What to produce — Strip out all images, then restate the data verbatim.

Source material —

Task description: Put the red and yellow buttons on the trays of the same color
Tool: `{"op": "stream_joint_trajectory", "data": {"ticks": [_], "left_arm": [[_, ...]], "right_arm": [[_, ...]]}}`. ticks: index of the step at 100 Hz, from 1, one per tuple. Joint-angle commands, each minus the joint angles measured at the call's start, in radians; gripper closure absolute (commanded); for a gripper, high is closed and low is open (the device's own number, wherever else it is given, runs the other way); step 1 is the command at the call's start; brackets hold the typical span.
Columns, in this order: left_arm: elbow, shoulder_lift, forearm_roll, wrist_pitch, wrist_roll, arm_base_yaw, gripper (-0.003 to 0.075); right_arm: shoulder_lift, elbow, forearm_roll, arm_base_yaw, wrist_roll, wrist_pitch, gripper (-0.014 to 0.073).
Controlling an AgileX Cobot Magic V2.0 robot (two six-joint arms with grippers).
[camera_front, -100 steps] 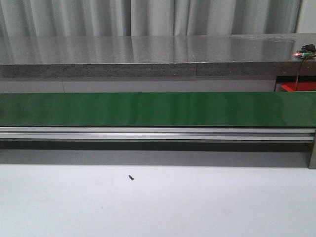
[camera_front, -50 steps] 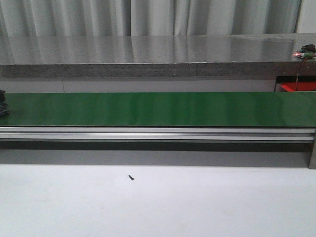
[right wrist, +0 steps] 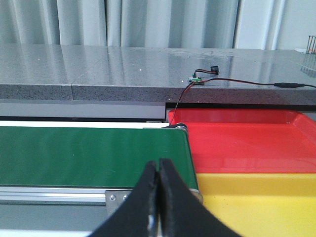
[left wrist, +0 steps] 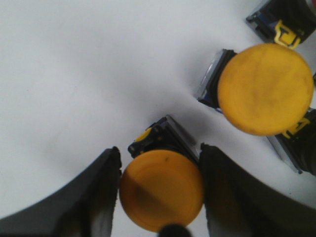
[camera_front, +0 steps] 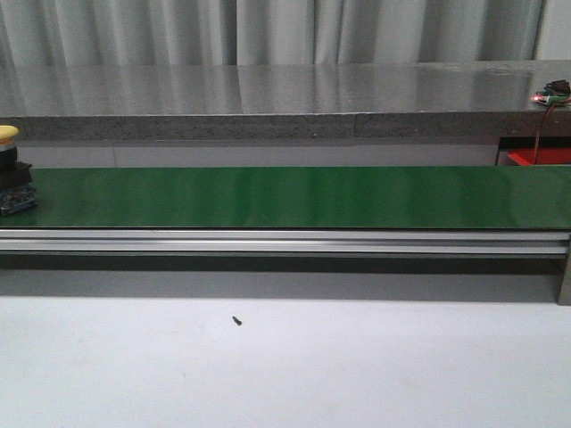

Answer to this task —
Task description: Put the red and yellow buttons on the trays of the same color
Tool: `{"op": "stream_joint_trajectory", "data": {"ticks": [_], "left_arm": [[_, ...]], "right_arm": [[_, ...]]}}`. ticks: index of the step at 100 Hz, from 1, one per tuple. Joint-angle commands, each minus the joint angles measured at the call's start, in radians; gripper closure absolute (commanded); for a gripper, high is closed and low is open (the device's own number, wherever else it is given, runs the other way); step 1 is the command at the call's start; brackets hold the typical span.
Columns, in this order: left_arm: elbow, shoulder_lift, forearm_roll, wrist_pitch, wrist_roll, arm_base_yaw, gripper (-0.003 to 0.075); right_arm: shoulder_lift, elbow, forearm_roll, arm_base_yaw, wrist_roll, wrist_pitch, gripper (-0.014 to 0.073).
Controlling an AgileX Cobot Magic V2.0 robot (two six-joint arms with grippers).
[camera_front, -100 steps] 
[camera_front, -50 steps] 
[right wrist, +0 steps] 
[left wrist, +0 steps] 
[camera_front, +0 steps] 

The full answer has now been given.